> [Work task]: Give the listing again word for word. Skip the pictures.

> [Supplied information]:
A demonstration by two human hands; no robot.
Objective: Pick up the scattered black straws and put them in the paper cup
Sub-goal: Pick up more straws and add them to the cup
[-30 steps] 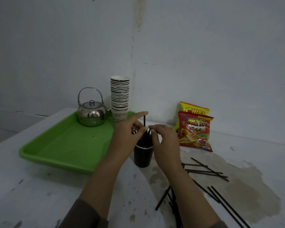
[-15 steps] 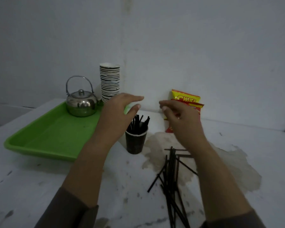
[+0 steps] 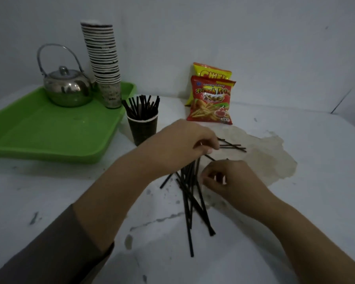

> [Answer space]:
A demonstration by two human hands; no robot.
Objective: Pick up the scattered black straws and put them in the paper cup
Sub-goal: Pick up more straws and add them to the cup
[-30 steps] 
[-15 steps] 
[+0 steps] 

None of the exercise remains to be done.